**WORK TO BE COMPLETED**
Within the records below, filter for lines carrying the word "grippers" and copy them.

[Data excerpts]
# # # #

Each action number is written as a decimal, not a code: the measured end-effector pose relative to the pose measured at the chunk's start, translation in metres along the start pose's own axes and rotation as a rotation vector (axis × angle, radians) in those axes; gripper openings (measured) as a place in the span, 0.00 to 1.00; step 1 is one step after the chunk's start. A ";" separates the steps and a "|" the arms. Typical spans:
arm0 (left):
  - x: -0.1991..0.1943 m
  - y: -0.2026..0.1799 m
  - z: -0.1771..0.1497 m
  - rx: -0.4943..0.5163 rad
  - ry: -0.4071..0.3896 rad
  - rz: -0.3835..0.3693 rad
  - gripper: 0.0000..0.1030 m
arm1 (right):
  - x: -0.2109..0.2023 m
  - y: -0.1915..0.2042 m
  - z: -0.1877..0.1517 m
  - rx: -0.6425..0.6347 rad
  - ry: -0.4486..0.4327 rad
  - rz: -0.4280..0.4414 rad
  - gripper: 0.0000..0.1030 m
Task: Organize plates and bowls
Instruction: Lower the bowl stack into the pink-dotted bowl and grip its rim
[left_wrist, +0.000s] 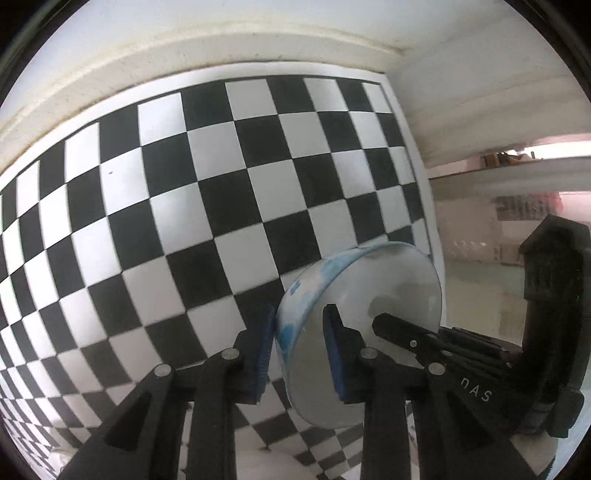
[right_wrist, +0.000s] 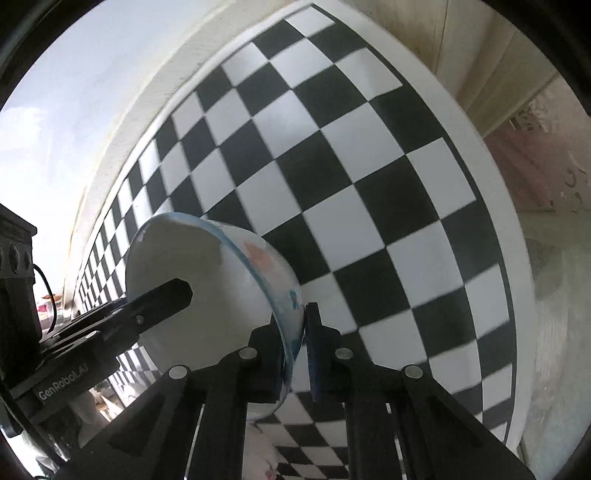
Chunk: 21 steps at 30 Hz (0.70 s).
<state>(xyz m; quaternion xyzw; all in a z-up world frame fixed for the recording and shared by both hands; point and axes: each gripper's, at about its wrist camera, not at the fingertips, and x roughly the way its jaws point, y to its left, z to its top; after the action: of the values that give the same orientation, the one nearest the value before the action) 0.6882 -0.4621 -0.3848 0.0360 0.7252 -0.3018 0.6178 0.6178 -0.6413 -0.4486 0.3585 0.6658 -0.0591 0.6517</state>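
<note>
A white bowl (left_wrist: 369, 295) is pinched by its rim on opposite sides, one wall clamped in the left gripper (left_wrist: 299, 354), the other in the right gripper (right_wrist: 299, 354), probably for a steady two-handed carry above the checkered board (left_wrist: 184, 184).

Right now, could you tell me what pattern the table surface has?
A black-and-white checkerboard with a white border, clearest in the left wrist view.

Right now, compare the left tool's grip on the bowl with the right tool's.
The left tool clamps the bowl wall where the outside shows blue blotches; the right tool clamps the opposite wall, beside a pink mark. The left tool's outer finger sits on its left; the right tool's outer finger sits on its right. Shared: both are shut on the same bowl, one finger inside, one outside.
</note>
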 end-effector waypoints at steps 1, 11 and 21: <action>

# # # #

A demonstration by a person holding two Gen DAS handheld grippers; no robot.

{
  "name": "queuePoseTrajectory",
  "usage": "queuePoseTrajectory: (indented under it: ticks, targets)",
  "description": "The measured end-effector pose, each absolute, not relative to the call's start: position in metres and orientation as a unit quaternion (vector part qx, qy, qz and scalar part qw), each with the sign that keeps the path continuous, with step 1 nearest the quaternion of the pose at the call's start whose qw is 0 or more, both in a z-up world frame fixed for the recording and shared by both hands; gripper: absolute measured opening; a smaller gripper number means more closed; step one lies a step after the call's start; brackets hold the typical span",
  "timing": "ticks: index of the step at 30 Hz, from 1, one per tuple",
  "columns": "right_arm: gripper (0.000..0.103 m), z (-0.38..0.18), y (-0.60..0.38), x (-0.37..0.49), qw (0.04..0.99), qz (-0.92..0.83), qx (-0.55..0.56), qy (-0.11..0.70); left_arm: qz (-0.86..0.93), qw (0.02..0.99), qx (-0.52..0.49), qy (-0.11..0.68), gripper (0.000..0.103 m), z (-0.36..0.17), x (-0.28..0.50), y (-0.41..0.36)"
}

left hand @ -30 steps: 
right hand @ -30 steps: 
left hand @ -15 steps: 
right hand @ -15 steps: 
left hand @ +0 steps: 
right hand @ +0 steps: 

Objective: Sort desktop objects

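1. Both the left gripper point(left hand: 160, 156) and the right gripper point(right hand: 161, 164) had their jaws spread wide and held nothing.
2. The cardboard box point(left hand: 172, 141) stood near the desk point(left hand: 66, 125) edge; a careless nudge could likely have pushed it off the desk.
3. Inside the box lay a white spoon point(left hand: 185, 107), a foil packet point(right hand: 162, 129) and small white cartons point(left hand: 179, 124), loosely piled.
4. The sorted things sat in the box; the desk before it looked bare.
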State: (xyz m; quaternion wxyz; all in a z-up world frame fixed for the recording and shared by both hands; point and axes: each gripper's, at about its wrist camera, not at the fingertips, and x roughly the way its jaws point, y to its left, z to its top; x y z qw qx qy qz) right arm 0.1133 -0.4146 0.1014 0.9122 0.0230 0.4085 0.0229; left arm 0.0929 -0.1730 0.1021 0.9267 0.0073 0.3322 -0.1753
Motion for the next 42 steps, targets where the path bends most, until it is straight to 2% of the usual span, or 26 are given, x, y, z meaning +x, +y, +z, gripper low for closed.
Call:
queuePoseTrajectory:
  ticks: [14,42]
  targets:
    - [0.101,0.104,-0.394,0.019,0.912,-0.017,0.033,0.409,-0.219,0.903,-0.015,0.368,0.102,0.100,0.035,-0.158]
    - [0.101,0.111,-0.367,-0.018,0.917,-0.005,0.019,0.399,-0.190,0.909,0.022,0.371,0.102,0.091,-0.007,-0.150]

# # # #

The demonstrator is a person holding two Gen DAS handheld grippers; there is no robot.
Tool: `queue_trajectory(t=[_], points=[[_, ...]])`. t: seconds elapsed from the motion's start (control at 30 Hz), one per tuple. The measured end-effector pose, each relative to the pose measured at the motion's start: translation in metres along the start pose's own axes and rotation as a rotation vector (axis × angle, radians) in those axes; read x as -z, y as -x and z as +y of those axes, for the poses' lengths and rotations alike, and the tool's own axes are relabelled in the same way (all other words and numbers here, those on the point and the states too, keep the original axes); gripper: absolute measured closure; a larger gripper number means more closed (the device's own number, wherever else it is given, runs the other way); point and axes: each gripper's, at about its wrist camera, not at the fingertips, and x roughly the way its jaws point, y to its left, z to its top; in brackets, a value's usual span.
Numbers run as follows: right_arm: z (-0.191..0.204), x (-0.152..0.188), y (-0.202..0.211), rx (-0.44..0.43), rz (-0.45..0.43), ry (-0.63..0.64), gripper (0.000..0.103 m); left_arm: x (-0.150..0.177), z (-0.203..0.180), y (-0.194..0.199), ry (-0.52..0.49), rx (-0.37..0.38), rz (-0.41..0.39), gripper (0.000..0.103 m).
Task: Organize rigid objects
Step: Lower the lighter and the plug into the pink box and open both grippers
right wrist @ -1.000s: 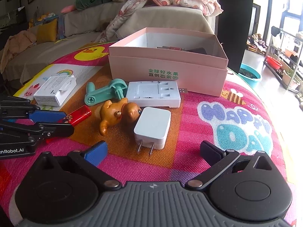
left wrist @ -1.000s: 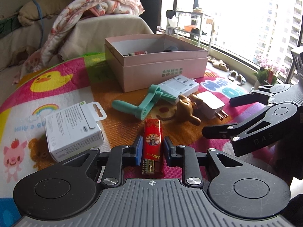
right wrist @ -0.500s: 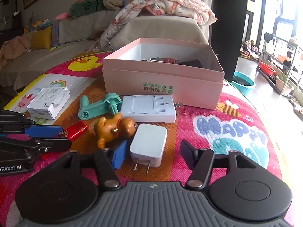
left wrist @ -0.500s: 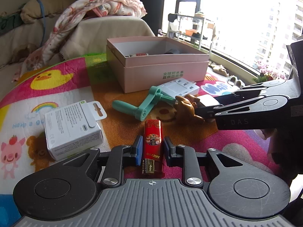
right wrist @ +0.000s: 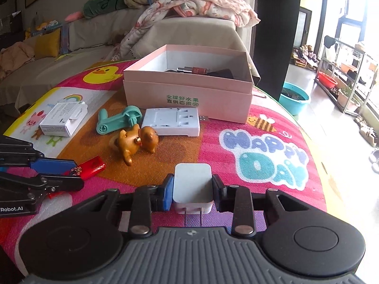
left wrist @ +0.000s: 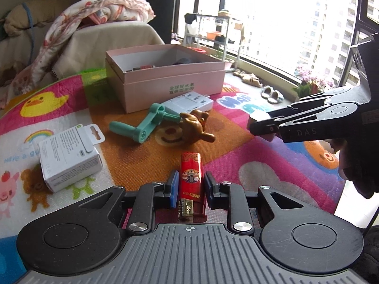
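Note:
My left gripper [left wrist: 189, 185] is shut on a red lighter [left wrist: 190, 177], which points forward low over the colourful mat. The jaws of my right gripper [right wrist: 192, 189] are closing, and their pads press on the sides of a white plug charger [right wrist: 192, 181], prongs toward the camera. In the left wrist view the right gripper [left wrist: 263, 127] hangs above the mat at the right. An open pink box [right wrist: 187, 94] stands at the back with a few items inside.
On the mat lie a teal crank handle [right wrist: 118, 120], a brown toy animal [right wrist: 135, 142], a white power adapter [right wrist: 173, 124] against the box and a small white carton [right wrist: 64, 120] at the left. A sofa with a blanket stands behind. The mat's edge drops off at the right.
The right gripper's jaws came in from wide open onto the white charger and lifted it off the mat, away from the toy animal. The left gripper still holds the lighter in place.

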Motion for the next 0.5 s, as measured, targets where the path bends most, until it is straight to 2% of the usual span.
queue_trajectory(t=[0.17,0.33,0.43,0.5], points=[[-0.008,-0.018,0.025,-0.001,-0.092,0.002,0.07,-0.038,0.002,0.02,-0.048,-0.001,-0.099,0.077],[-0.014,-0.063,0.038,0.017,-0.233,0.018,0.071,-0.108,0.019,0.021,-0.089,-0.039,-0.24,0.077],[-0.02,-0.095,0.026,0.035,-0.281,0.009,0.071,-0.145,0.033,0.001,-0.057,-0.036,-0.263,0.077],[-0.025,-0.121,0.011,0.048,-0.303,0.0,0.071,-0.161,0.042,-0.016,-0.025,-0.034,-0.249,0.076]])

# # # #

**OUTPUT OF THE EXERCISE**
A demonstration by a person holding two Gen DAS handheld grippers; no robot.
The demonstrator is a person holding two Gen DAS handheld grippers; there is no robot.
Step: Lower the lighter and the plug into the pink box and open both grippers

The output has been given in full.